[ABOUT THIS EXERCISE]: Transcribe the listing below in its entirety, exactly.

[DATASET EXTRACT]:
#####

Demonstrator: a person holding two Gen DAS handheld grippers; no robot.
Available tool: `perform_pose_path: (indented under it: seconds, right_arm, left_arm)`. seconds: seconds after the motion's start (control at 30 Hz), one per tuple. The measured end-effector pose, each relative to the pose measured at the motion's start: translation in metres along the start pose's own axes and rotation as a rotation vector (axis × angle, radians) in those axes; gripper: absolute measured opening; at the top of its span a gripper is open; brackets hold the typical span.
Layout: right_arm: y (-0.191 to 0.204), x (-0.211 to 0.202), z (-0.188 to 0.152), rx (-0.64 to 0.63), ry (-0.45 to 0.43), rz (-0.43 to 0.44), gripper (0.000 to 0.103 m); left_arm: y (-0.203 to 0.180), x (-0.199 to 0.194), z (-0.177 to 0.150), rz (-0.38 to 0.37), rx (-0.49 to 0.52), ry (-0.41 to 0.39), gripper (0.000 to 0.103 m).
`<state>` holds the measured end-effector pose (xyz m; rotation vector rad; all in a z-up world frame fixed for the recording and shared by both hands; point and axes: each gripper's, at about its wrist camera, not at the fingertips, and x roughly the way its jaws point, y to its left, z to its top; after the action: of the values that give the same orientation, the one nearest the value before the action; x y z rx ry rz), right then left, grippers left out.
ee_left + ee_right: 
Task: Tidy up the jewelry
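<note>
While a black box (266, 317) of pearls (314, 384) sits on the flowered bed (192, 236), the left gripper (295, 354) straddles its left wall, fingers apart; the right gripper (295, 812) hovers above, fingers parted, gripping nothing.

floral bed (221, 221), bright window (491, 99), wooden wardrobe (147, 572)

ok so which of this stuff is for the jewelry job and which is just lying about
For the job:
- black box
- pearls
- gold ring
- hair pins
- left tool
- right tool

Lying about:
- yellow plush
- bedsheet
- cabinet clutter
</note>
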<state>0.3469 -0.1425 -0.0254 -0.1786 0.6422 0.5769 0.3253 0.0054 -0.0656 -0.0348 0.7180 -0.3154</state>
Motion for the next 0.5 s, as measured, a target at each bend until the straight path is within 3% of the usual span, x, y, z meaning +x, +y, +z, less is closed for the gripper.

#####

[ANSWER FOR THE TASK]:
Demonstrator: a person holding two Gen DAS handheld grippers; no robot.
Available tool: `perform_pose_path: (indented under it: seconds, right_arm, left_arm)`. seconds: seconds after the motion's start (control at 30 Hz), one per tuple. The measured end-effector pose, each relative to the pose measured at the motion's start: translation in metres along the start pose's own axes and rotation as a rotation vector (axis × angle, radians) in those axes; gripper: absolute measured opening; at the top of its span a gripper is open; brackets hold the typical span.
Layout: right_arm: y (-0.191 to 0.204), x (-0.211 to 0.202), z (-0.188 to 0.152), rx (-0.64 to 0.63), ry (-0.45 to 0.43), rz (-0.43 to 0.44), gripper (0.000 to 0.103 m); left_arm: y (-0.203 to 0.180), x (-0.199 to 0.194), z (-0.177 to 0.150), rz (-0.38 to 0.37), rx (-0.49 to 0.52), ry (-0.41 to 0.39), gripper (0.000 to 0.103 m).
`<state>` holds the measured end-effector pose (xyz m; rotation vector rad; all in a z-up world frame fixed for the recording and shared by both hands; point and axes: each gripper's, at about its wrist camera, not at the fingertips, and x roughly the way its jaws point, y to its left, z to its top; after the action: of the values that give the same orientation, the one nearest the value before the action; x y z rx ry rz), right then left, grippers left out.
ee_left + ee_right: 
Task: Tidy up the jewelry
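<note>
While a black box (266, 317) of pearls (314, 384) sits on the flowered bed (192, 236), the left gripper (295, 354) straddles its left wall, fingers apart; the right gripper (295, 812) hovers above, fingers parted, gripping nothing.

floral bed (221, 221), bright window (491, 99), wooden wardrobe (147, 572)

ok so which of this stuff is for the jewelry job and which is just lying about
For the job:
- black box
- pearls
- gold ring
- hair pins
- left tool
- right tool

Lying about:
- yellow plush
- bedsheet
- cabinet clutter
</note>
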<state>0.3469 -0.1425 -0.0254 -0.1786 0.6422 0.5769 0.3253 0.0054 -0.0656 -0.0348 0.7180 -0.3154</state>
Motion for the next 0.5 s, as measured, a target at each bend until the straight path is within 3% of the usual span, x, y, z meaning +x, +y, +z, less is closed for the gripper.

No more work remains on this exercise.